(Saved entries)
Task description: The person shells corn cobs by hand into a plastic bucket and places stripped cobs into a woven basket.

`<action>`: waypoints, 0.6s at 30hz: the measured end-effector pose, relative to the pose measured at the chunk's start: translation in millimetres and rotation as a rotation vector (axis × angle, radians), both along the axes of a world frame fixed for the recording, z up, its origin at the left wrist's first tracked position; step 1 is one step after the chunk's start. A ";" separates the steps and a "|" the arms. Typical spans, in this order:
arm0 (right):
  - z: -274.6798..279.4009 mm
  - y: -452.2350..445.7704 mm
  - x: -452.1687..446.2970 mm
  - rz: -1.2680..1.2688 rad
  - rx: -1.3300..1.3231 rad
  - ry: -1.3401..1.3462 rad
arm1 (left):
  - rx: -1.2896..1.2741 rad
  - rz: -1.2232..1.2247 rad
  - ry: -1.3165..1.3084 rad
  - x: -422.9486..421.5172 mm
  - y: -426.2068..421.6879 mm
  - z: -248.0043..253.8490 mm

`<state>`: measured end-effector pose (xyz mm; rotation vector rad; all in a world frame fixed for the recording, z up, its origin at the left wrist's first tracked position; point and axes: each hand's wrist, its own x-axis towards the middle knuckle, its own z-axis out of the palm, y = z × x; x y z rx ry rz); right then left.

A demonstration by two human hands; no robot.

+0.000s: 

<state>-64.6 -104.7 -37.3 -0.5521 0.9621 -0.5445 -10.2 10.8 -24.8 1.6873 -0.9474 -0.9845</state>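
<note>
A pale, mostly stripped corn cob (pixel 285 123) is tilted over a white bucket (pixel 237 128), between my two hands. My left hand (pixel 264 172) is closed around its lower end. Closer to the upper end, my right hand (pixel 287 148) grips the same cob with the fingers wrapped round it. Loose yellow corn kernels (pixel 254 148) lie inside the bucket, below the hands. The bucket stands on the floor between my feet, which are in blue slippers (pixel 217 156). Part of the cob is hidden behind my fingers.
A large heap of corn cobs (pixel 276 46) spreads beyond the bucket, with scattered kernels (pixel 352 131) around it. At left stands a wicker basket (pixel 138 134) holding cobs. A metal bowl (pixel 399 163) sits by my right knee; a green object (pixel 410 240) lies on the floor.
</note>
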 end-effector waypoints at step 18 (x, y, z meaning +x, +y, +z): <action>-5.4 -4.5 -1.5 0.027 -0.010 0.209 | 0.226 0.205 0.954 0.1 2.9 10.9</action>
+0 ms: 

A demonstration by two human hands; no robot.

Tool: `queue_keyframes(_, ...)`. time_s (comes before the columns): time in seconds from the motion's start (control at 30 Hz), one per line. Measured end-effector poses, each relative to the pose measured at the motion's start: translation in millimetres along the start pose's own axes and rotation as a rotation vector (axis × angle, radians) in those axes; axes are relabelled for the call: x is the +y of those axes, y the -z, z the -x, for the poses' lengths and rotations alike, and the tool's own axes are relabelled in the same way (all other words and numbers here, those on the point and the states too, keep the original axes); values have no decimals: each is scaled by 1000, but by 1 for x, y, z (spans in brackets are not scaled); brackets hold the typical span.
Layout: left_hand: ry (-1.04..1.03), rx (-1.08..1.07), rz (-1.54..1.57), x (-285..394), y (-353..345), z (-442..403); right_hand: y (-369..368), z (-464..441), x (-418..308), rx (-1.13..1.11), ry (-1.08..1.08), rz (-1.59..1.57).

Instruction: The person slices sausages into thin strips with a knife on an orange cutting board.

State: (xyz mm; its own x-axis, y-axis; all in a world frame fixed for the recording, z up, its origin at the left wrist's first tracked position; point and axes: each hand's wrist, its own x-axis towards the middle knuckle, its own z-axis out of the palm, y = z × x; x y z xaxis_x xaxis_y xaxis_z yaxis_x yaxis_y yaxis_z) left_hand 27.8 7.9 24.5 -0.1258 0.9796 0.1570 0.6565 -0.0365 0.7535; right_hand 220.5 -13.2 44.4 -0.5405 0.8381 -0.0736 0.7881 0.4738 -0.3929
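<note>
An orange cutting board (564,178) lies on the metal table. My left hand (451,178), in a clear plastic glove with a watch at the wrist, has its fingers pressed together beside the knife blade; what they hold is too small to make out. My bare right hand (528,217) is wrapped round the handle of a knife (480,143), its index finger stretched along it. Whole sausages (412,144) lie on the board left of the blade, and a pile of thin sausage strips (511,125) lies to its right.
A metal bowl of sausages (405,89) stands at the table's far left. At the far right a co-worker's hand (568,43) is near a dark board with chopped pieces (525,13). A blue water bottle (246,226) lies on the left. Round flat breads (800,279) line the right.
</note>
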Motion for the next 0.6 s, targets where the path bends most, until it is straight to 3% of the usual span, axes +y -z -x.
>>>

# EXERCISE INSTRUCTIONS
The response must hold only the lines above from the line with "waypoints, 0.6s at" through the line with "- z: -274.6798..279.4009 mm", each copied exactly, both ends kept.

# SOLUTION TO THIS PROBLEM
`<action>`: waypoints, 0.6s at 30hz: the measured end-effector pose, relative to the pose measured at the chunk's start: translation in millimetres and rotation as a rotation vector (axis × angle, radians), both along the axes of a world frame fixed for the recording, z up, its origin at the left wrist's first tracked position; step 1 is one step after the chunk's start. A ";" separates the steps and a "|" the arms. Typical spans, in this order:
arm0 (right):
  - z: -274.6798..279.4009 mm

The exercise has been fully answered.